Levetiracetam (Keppra®) is characterized by a half-life of 2 to 4 hrs in dogs (regular release) and 4 to 7 hrs in cats;
variability among animals is likely to be marked. For extended release, the half-live may be 1-2 hrs longer. As such, if the dosing
interval is 8 hr most, if not all of each dose will be eliminated during a dosing interval in dogs and 50% to 75% of the dose will be
eliminated in cats. For extended release, with a 12 hr dosing interval, the same may be true.“Steady-state” never truly occurs for
levetiracetam in dogs (and may not in cats) because the drug does not accumulate with each dose.
The therapeutic range recommended in dogs or cats currently is that recommended in humans which is a trough
concentration of that is 5 to 45 mcg/ml, depending on the resource.
When: Because minimal accumulation occurs, concentrations can be measured within days to 1 week of initiating a new
dosing regimen.
Sampling times:
We suggest that dosing regimens be designed based on both a peak and trough as drug therapy is initiated.
A single sample collected before trough cannot predict drug concentrations throughout the dosing interval. For
example, assuming a peak concentration of 50 mcg/ml is achieved, and a 2 hr half-life, this means that three elimination
half-lives will lapse before the next dose. Concentrations will be subtherapeutic before the next dose: 50 to 25 to 12.5 to
6.125 mcg/ml. It is important to know your patient’s half-life. This will allow you as clinician to assess how short the
half-life is and in turn, warn the client about the magnitude of fluctuation in drug concentrations during the dosing
interval and the risk of drug concentrations dropping below the therapeutic range. Once a half-life has been calculated for
your patient, an appropriate dosing interval can be designed. The peak sample should be taken at 2 to 3 hrs and the trough
just before the next dose unless otherwise directed based on previous monitoring that indicated the half-life was too short
for drug to be detected at 8 or 12 hrs.
If only a single sample can be collected, it should be a trough sample.
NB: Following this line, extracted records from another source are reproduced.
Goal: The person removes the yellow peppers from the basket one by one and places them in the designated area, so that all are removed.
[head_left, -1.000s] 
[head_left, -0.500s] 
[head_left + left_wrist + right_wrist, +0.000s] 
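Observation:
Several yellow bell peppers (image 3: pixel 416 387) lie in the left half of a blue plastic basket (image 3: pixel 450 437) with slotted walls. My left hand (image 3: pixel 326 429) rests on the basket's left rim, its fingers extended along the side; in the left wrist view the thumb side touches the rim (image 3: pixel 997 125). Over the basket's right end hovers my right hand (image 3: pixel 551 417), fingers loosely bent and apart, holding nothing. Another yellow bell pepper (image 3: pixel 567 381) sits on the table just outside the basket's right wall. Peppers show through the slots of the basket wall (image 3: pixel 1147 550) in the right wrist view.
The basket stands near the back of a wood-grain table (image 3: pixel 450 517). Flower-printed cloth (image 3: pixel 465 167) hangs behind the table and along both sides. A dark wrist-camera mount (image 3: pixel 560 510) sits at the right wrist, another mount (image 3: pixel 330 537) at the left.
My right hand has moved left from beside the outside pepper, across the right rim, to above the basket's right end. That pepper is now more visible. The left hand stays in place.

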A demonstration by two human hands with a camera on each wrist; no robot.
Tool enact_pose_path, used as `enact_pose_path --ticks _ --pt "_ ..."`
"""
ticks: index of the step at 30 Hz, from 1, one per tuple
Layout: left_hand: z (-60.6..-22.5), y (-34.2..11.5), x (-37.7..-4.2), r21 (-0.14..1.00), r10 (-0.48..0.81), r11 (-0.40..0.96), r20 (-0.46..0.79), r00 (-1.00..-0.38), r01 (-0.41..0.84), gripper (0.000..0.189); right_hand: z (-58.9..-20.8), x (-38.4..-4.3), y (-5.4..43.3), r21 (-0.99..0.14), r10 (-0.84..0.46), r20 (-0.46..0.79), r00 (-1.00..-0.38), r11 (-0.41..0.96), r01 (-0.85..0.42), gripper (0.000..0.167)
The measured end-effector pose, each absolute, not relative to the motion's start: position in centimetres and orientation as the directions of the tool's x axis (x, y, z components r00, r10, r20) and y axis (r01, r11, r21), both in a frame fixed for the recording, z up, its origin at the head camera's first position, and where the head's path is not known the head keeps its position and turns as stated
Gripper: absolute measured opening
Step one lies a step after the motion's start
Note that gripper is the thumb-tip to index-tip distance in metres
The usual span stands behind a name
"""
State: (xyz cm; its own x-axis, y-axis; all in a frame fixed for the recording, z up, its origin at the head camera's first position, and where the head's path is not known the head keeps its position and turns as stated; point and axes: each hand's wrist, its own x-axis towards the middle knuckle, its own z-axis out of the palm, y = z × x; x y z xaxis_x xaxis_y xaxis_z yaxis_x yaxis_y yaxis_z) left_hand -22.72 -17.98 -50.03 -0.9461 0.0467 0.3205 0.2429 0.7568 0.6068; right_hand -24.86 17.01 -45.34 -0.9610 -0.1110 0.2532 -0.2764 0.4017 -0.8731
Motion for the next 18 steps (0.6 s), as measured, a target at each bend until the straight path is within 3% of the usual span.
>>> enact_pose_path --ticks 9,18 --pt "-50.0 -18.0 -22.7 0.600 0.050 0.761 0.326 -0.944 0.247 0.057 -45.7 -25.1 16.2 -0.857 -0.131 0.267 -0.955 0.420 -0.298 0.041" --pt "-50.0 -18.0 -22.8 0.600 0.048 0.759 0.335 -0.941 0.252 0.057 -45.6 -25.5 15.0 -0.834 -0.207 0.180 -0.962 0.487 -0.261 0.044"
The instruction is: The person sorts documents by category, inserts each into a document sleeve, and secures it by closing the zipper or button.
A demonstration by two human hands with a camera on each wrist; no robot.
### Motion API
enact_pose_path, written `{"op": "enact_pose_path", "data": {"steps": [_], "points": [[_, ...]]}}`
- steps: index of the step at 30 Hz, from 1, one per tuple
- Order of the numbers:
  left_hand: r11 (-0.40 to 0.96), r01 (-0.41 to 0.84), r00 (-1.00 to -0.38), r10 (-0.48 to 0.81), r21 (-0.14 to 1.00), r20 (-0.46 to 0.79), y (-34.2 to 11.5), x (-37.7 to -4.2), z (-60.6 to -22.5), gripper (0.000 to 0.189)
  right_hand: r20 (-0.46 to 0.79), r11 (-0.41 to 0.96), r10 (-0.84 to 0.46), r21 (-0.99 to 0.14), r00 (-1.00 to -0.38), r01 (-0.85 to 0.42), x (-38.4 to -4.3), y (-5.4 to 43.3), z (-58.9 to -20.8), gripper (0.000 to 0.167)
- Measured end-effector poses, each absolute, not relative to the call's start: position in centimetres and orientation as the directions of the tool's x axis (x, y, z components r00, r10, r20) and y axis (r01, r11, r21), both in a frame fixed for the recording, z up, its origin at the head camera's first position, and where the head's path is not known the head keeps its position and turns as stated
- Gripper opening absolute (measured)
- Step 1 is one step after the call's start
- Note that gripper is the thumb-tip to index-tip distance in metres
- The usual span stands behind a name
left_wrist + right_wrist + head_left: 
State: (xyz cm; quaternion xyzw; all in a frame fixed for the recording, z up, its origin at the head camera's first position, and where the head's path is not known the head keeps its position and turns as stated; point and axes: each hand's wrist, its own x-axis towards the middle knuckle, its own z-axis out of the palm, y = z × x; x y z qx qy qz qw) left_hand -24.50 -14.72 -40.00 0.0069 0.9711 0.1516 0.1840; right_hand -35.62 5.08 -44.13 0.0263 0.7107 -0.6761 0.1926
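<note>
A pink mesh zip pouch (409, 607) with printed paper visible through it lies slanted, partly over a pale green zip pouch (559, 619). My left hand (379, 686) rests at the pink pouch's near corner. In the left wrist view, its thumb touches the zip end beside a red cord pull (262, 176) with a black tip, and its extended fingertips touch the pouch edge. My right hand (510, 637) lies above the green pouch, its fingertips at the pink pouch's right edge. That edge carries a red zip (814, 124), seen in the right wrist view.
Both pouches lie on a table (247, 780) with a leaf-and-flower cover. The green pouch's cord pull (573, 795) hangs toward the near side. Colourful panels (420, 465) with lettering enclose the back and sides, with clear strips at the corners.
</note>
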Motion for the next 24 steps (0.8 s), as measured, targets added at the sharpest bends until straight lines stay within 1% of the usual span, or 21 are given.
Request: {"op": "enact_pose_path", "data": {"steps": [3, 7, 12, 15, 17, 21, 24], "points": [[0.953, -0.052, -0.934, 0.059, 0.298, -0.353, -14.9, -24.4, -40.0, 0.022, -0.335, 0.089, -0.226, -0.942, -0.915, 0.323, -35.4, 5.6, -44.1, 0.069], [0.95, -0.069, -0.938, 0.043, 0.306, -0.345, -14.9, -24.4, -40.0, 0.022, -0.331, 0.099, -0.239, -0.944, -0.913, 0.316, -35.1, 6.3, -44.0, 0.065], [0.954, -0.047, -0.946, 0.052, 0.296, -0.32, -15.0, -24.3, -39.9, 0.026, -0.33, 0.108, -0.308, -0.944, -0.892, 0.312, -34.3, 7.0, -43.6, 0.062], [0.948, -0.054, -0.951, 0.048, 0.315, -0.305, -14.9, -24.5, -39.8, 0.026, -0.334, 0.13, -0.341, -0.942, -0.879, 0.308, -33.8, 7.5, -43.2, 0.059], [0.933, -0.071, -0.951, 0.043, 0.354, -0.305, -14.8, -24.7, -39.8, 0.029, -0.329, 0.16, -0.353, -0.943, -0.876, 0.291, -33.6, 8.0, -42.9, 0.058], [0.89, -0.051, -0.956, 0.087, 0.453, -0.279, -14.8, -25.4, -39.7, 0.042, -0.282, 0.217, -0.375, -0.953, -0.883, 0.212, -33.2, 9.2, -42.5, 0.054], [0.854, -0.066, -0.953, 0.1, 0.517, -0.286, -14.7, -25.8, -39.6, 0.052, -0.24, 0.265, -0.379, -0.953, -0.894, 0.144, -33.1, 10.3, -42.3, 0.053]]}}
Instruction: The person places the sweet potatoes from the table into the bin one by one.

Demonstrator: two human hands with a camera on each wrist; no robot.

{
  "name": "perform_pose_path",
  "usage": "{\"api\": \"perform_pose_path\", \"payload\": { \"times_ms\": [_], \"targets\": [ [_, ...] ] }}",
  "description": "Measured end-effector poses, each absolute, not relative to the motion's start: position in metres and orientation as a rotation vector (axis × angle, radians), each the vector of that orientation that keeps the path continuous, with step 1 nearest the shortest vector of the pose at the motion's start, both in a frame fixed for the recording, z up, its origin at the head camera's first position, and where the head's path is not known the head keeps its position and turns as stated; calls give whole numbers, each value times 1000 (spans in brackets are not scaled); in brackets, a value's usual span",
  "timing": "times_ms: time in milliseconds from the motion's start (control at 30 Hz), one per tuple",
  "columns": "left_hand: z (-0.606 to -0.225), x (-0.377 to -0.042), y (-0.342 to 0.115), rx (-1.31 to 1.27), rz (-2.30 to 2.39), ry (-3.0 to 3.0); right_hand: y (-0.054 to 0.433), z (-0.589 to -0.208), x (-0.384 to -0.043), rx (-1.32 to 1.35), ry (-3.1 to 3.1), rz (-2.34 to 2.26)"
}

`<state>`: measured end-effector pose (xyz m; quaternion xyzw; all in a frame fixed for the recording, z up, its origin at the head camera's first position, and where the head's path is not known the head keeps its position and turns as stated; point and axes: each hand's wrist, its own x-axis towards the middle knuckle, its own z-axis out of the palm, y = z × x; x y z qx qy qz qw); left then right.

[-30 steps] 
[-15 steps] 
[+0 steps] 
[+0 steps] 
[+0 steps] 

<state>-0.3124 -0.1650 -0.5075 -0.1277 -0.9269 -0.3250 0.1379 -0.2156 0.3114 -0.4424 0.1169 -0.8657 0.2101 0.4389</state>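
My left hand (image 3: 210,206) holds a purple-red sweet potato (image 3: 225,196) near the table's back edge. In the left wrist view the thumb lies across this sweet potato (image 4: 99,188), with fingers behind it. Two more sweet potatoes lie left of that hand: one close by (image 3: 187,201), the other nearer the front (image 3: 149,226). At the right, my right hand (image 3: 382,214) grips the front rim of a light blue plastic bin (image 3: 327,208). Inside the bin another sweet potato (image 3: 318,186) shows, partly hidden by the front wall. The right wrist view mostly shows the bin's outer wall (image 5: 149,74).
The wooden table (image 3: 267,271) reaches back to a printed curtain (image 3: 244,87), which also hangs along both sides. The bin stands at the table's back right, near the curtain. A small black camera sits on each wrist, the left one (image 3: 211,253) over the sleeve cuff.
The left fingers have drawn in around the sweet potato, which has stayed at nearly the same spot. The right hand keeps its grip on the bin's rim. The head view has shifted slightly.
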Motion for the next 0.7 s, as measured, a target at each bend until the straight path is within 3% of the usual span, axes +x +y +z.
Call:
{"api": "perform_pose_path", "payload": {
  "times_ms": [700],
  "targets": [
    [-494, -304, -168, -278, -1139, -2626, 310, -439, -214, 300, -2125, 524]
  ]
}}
Note that if you collect a sample at 12
hrs, with an 8 hr dosing interval, the trough measurement may markedly underestimate the true trough concentration.
For recommendations, it is critical that the timing of sample collection be provided on the submission form.
In the case of therapeutic failure, we do not suggest that the sample only be collected at the same time during a
dosing interval that the seizure occurred, but that a trough sample be collected as well such that half-life can be
calculated.
Other considerations:
A slow release levetiracetam (Keppra®) product is available for use in humans; our preliminary data suggests
the half-life will be longer in dogs, allowing (potentially) a 12 dosing interval. However, monitoring both a peak and
trough will be important to establishing the correct dosing interval in dogs or cats when using the slow release product.
Note that the compounded slow release product that is designed for humans is not likely to demonstrate slow release
kinetics in the dog (or cat). Monitoring should be done to demonstrate its efficacy.
Phenobarbital will decrease levetiracetam half-life.
Levitiracetam is metabolized largely by plasma enzymes. Metabolism will continue in situ in plasma. As such, serum
samples should be collected to avoid falsely lower than actual concentrations.